I opened my eyes. We hadn't crashed. Slowly, the helicopter gained altitude and rose to safety.

We cruised slowly as Fink, 40, of Spring Hill, Kansas, and another pilot, Chief Warrant Office 2 Neil Stewart, 34, of Grand Rapids, Michigan, checked the helicopter to make sure it could still maneuver. It could.

Only one thing rushed through my mind: "Please, please, just let us get out of here until that firefight down on the ground ends." But of course I didn't say that out loud.

After 15 minutes, I realized we would return to the same spot. As I looked at Campbell, I noticed his extraordinary level of concentration. He adjusted his gloves, reached for his assault rifle and then peered out of his open window.

I kept trying to find my lucky charms in my pockets.

The helicopter touched down right where we took fire only minutes earlier. The big side door slid open. I reached for my camera, feeling better because I could concentrate on something else.

Campbell jumped out first. He looked around. Neither of us could see the Marines. Suddenly, a Marine jumped up from a ditch nearby, one hand on his stomach and the other holding rosary beads.

The Marine sprinted toward us, turning around to wave to the others that he could make it to the helicopter. Another Marine tried to catch up to help him, but the injured Marine, Lance Cpl. Blas Trevino from 1st Battalion, 5th Marines, ran so fast he made it to the helicopter first.
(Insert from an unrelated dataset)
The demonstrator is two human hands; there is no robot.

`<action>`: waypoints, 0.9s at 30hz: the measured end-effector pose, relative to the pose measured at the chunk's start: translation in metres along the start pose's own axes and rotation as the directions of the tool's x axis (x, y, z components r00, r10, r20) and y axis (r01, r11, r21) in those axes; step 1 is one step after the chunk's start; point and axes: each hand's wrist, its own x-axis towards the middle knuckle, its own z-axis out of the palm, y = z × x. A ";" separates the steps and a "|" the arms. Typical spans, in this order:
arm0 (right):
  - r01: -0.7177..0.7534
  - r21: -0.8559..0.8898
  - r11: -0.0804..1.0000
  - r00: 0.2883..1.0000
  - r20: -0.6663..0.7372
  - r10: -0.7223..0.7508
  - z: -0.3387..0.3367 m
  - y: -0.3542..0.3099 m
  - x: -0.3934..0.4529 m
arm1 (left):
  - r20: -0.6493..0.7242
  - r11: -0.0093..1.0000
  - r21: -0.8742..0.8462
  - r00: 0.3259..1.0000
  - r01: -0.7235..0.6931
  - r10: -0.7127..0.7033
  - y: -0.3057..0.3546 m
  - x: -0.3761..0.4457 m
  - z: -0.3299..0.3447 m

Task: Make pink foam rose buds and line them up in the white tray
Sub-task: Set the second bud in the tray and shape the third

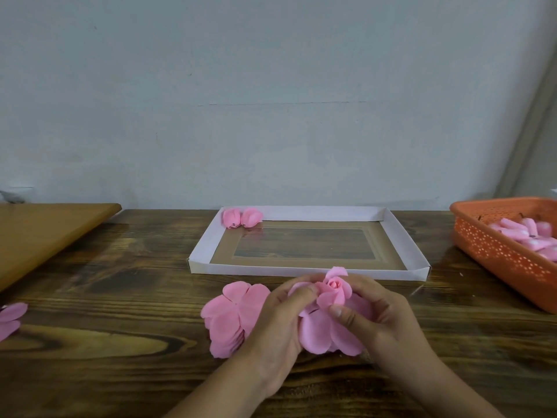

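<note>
You are in the middle of shaping a bud: your left hand (280, 315) and right hand (373, 309) both curl their fingers round a half-wrapped pink foam rose bud (333, 292), thumbs pressing its petals in, just in front of the shallow white cardboard tray (208, 239). Two finished pink foam buds (242, 217) already sit side by side in the tray's far left corner, and a loose stack of flat pink foam petal sheets (232, 315) lies beside your left hand. Next, I judge, you wrap the remaining outer petals tight, then set this bud beside the pair, keeping the row straight.
</note>
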 end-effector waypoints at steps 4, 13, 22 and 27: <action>0.040 -0.009 0.999 0.999 -0.011 -0.040 0.000 -0.002 -0.001 | 0.033 1.000 -0.021 0.999 -0.008 0.009 -0.002 -0.001 -0.002; 0.077 -0.069 0.995 0.996 -0.036 -0.079 0.002 -0.004 -0.003 | 0.035 0.999 0.028 0.999 -0.018 0.017 -0.004 -0.003 -0.003; 0.102 -0.059 0.993 0.988 -0.107 -0.108 0.006 -0.002 -0.008 | -0.017 0.999 0.028 0.999 -0.026 0.027 -0.002 -0.005 0.000; 0.070 0.027 0.997 0.986 -0.152 -0.065 0.006 0.000 -0.008 | -0.026 0.998 0.052 0.999 -0.029 0.030 -0.003 -0.004 0.000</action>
Trevino latched onto Campbell in a desperate hug.

"You have made it! You have made it!" Campbell shouted over the whine of the idling helicopter.

Trevino collapsed on a stretcher, exhausted. He lifted his head to scream: "Yes, I have made it!"
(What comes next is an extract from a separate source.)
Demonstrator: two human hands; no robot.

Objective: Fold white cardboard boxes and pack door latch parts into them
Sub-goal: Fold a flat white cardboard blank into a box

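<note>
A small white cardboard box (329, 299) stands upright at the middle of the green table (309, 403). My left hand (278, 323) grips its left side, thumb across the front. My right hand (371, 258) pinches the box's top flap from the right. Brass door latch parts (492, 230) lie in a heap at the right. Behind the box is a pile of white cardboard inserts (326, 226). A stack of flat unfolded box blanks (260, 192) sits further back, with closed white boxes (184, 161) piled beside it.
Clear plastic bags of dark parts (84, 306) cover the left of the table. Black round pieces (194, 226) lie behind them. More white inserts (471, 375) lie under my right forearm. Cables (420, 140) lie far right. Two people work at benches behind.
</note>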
As the helicopter lifted off again, the medics began treating Trevino for a gunshot wound to his stomach. During the 10-minute flight, Trevino kept praying while clutching his rosary beads. He gave us thumbs-up signal. He would survive the wound.

We landed at Forward Operating Base Edi outside Sangin but still in Helmand province. Medics carried Trevino into a hospital tent.

Meanwhile, Fink and Stewart walked around the helicopter, looking for damage.

Gunfire had struck five times in the tail. One bullet passed barely a third of an inch (1 centimeter) from the hydraulic system powering the huge helicopter. Another went through the metal near the fuel tank.

The two men took off their bulletproof vests.

"That was pretty close," they agreed.

Nineteen soldiers make up the U.S. Army "Dustoff" unit. The unit, based out of Landstuhl, Germany, operates from a gravel runway in Helmand province. The soldiers use plastic bags for toilets.

Most of their supplies, like food and water bottles, is dropped by parachute every other day from a plane. Marines run out of the camp to collect them, taking care not to step on land mines.

After a year in Afghanistan, members of the unit will head home with their memories. Spc. Jenny Martinez's voice grew soft as she recounted treating a Marine who stepped on an explosive and lost both of his legs.

She held his hand all the way to the field hospital.

"He didn't want to let me go," said Martinez, 24, of Colorado Springs, Colorado. But "I had to leave because we had another mission."